Jul 5, 2013
There are 8 main types of blood separated into 4 groups. The groups are A, B, AB, and O. They are grouped together by the presence or absence of an antigen. Antigens are substances within the blood that cause our immune systems to create antibodies. These antibodies kill anything the immune system thinks is a threat.
The specific antigens that create the different blood types are found on the surface of red blood cells and are known as type A and type B. They are separated by the presence of another type of antigen known as rH factor. If this rH antigen is present, blood is considered positive, if absent, negative.
Someone that has type A antigens and rH factor is considered type A+. If someone has both types of antigens and no rH factor would be type AB- blood. If no A or B antigens then it is type O.
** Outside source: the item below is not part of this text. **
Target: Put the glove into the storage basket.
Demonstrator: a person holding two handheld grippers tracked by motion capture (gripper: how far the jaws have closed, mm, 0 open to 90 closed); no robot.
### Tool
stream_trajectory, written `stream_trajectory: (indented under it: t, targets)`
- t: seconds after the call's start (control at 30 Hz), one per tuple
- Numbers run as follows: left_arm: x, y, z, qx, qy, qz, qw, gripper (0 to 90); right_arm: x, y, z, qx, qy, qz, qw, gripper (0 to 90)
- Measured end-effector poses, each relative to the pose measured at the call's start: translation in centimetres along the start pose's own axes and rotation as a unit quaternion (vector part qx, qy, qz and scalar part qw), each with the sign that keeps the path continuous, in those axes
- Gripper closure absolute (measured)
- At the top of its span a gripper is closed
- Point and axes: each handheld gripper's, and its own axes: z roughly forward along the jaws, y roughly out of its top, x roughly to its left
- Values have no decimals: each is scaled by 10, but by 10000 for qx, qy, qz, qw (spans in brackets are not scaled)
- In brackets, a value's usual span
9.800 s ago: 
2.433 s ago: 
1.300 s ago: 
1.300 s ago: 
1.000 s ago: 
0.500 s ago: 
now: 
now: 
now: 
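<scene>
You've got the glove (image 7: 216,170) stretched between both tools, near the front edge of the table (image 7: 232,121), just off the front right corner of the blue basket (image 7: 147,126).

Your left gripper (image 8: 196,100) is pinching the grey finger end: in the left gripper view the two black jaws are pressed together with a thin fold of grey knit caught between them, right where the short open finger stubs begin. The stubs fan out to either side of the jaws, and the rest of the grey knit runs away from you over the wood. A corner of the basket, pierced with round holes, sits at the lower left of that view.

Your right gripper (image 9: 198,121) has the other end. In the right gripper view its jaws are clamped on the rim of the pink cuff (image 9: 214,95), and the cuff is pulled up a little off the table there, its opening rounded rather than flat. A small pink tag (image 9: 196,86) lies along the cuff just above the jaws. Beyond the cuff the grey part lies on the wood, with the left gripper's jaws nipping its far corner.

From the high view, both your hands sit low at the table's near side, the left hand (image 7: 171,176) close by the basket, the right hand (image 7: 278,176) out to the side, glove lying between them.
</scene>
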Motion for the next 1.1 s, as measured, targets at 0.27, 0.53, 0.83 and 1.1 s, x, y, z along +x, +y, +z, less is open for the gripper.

All of this matters because of those antibodies your immune system creates. Someone with type A blood will have antibodies for type B, and someone with type B will have antibodies for type A. Type O has antibodies for both A and B. If you were to give type B blood to someone who was type A, their antibodies would attack the type A red blood cells causing very unwanted side effects, including possible death.
The two main types of cells within the blood are red and white. Red blood cells make up nearly 45% of your blood volume. White blood cells make up less than 1%. What is left over is blood plasma at approximately 55% of blood volume.
Red blood cells and most white blood cells are predominantly created within the bone marrow of large bones. White blood cell production is controlled within the immune system.